RSPB wins legal challenge to put offshore wind farms on hold

A bird conservation charity has successfully challenged plans to develop four offshore wind farms in the Firth of Forth and Firth of Tay.

A judge in the Court of Session ruled that the decisions by the Scottish Ministers to grant consent for the construction of the marine electricity generating projects were “unlawful”, after the Royal Society for the Protection of Birds (RSPB) challenged the decisions by way of four separate petitions for judicial review.

Lord Stewart (pictured) heard that the proposed wind farms of Inch Cape, Seagreen Alpha, Seagreen Bravo and Neart na Gaoith planned to develop a combined 335 turbines with the capacity to generate up to 2.3GW of green electricity, but RSPB raised concerns about the impact on migratory wild bird species and their protected habitat population, including Atlantic puffins, northern gannets and black-legged kittiwakes, as well as guillemots and razorbills.

The judge held that the Scottish Ministers had failed to comply with their obligations under the Electricity Works (Environmental Impact Assessment) (Scotland) Amendment Regulations, in that they had failed to consult on environmental information about the projects and made their decision “unlawfully” taking account of unconsulted-on information.

He also held that the “appropriate assessment”, a prerequisite of the Electricity Act 1989 section 36 consent decision, was flawed in that it applied the “wrong test” in relation to ornithological risk assessment.

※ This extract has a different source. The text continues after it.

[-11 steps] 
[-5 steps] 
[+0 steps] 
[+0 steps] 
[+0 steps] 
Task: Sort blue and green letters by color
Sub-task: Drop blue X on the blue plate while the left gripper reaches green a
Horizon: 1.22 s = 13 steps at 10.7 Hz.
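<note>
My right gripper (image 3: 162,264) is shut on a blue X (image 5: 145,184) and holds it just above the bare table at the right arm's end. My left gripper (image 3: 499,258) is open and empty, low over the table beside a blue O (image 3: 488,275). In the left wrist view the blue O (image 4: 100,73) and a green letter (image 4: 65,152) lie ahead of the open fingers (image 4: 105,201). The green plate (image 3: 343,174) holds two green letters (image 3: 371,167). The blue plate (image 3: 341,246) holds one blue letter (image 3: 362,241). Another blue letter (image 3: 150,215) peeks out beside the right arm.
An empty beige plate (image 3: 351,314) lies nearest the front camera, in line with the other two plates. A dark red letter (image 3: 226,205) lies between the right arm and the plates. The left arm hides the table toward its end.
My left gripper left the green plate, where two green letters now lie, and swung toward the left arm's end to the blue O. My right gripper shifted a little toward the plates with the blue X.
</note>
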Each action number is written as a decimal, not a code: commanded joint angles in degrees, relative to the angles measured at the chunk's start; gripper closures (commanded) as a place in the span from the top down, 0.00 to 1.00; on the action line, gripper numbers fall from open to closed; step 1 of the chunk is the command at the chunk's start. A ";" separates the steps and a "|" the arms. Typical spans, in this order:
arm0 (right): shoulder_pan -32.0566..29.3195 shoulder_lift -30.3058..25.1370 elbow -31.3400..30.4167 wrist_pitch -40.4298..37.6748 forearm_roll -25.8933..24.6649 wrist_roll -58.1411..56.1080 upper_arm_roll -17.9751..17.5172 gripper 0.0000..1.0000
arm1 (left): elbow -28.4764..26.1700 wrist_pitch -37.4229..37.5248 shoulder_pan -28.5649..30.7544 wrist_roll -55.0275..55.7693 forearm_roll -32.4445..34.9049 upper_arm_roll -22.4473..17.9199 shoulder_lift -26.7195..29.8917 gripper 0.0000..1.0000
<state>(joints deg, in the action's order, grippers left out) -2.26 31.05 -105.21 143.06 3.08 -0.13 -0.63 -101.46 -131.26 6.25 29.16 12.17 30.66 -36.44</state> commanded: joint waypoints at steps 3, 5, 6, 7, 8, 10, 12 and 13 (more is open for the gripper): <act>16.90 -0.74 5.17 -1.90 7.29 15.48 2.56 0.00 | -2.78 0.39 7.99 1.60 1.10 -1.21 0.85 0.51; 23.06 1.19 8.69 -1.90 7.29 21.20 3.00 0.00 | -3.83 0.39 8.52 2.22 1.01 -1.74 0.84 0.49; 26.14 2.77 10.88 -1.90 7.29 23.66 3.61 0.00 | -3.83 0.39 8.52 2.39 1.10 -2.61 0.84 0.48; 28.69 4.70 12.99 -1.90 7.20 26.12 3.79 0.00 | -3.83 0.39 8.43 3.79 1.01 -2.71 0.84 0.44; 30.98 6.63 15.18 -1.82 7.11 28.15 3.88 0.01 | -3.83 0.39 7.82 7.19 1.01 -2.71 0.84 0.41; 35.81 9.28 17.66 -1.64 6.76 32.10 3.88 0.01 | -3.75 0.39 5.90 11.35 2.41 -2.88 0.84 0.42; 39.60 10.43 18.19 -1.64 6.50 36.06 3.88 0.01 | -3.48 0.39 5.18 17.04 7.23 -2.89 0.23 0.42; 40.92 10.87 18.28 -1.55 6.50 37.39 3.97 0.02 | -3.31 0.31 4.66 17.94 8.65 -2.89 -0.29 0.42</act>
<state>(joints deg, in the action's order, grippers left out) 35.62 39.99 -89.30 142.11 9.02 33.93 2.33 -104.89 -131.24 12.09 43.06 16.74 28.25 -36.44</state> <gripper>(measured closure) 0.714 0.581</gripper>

Further, the ministers were in “breach of their EU law obligation” by refusing or delaying to classify the Outer Firth of Forth and Tay Bay Complex as a marine special protection area (SPA), and that, notwithstanding the non-classification of the Forth & Tay SPA the ministers failed to take into account the “protection of conservation interests” of the Forth & Tay draft marine SPA (dSPA) in making their decisions.

As a result, the decisions were reduced and will have to be re-made.

In the substantive written opinion, which concerned the Inch Cape project, Lord Stewart said: “In my view the ministers’ Inch Cape section 36 decision is seriously flawed. The flaw is not simply a procedural irregularity: it is substantive; and the decision is ultra vires.

“If the decision is not substantively flawed and ultra vires, the procedural irregularity is of such seriousness that the decision has to be reduced in any event. If the irregularity is not of such seriousness, I say that the decision has to be reduced because substantial prejudice cannot be ruled out, the burden being on the ministers and the interested party, Inch Cape, in this connection.

“The foregoing is subject to discretionary considerations that might argue against quashing the section 36 decision by decree of reduction: but the present case is not one in which the court, having regard to the nature of the flaw and weighing the balance of prejudice and other relevant circumstances, can properly exercise its discretion to refuse the remedy sought by the RSPB. That is my assessment.

“The section 36 decision is ultra vires on the view that the ministers have not merely omitted to consult on information which they are otherwise entitled to take into account: they have made the decision on the basis of new information which, because unconsulted-on, as I read the Electricity Works EIA Regulations reg. 4(2), the ministers are disempowered from considering.

“This is not a case where it is possible to contend that there has been substantial compliance notwithstanding a procedural lapse. The new information wrongly taken into consideration is apparently determinative. No reason has been advanced for thinking that there would still have been a section 36 consent if the new, unconsulted-on information not been fed into the Electricity Works EIA Regulations process.”

He also ruled that the consent decision under the Marine Works Environmental Impact Assessment Regulations was “flawed” and should be “quashed”.

As to the attack on the “appropriate assessment” of the impact on affected species, Lord Stewart said the Marine Scotland Licensing Operations Team was “not entitled to conclude that the Inch Cape project in combination with the other Forth and Tay wind farm projects will not adversely affect the site integrity of the Fowlsheugh and Forth Islands SPAs with respect to kittiwake, gannet and puffins”.

“If the ‘appropriate assessment’ is flawed, the development consents in terms of the Electricity Act 1989 and the Marine (Scotland) Act 2010 are also flawed,” he added.

In relation to the EU law challenge on the failure to classify, or delay in classifying the Forth and Tay area as a marine special protection area (SPA), the judge held while there was “no breach” of the Birds Directive, the ministers had “unlawfully omitted” to take into account the terms of the draft d(SPA) in exercising their decision-making functions, and observed that the site “deserves environmental protection”.

Lord Stewart concluded: “I shall sustain the RSPB’s first plea-in-law quoad procedural irregularity (but not unfairness), the second plea-in-law, which relates to ‘an inadequate et separatim incorrect factual basis’ of the decision(s) and the third plea-in-law which focuses the complaints of unlawfulness, ultra vires actings and Wednesbury unreasonableness. I shall also sustain the RSPB’s fourth plea-in-law, which is directed at the reasoning of, essentially, the ‘appropriate assessment’.”